Exercise brief: Repeat precisely the span of lines below that opens with the line containing "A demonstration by" and closes with the line containing "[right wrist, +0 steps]", both included.

==*==

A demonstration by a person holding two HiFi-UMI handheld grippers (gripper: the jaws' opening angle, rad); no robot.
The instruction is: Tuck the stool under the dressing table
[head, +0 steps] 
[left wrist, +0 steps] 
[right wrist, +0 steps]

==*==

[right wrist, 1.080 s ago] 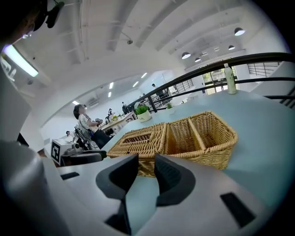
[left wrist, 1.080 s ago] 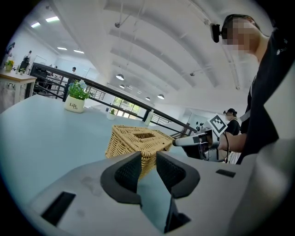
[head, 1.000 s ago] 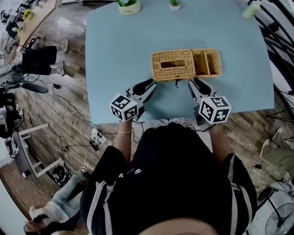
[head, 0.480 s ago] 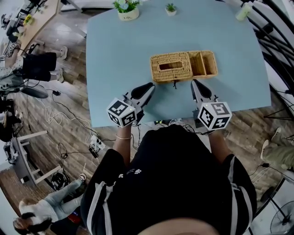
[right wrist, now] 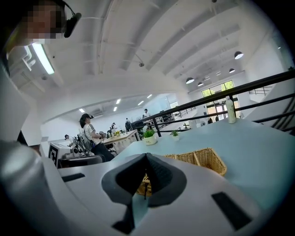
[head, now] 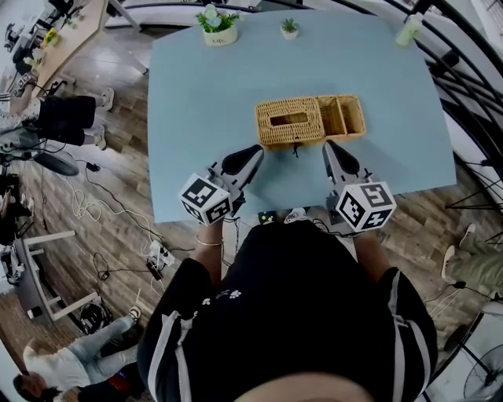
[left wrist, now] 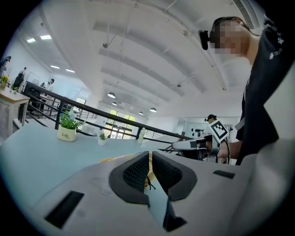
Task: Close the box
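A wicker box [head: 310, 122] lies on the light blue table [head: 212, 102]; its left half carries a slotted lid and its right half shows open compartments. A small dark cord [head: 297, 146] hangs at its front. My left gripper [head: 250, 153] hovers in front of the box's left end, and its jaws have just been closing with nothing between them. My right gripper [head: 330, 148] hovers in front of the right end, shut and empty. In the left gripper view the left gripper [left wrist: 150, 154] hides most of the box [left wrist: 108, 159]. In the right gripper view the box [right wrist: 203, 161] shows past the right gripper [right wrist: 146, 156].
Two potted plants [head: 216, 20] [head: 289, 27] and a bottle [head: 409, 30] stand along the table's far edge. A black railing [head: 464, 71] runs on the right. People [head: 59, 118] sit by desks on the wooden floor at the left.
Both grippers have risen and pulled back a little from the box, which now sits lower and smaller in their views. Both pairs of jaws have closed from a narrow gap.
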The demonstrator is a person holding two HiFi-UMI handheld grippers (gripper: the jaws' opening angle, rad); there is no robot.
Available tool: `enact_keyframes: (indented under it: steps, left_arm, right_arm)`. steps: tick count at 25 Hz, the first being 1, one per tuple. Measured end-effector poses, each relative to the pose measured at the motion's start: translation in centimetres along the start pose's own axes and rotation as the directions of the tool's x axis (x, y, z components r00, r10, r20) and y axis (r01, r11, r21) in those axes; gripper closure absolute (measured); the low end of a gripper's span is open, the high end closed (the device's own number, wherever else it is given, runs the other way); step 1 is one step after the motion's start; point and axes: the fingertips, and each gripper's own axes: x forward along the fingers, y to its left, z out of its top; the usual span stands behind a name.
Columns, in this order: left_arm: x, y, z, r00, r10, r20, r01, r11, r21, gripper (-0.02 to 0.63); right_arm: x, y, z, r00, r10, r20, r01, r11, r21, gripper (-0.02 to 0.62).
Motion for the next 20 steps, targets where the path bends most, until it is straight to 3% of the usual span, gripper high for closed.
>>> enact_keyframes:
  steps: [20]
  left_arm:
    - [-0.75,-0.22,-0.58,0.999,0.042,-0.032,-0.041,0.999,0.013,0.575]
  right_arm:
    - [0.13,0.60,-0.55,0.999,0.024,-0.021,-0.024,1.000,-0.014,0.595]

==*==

Finished task:
A demonstration by a person holding two HiFi-UMI handheld grippers (gripper: the jaws' opening angle, rad); no robot.
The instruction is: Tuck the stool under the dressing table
[head, +0 steps] 
[left wrist, +0 steps] 
[right wrist, +0 steps]

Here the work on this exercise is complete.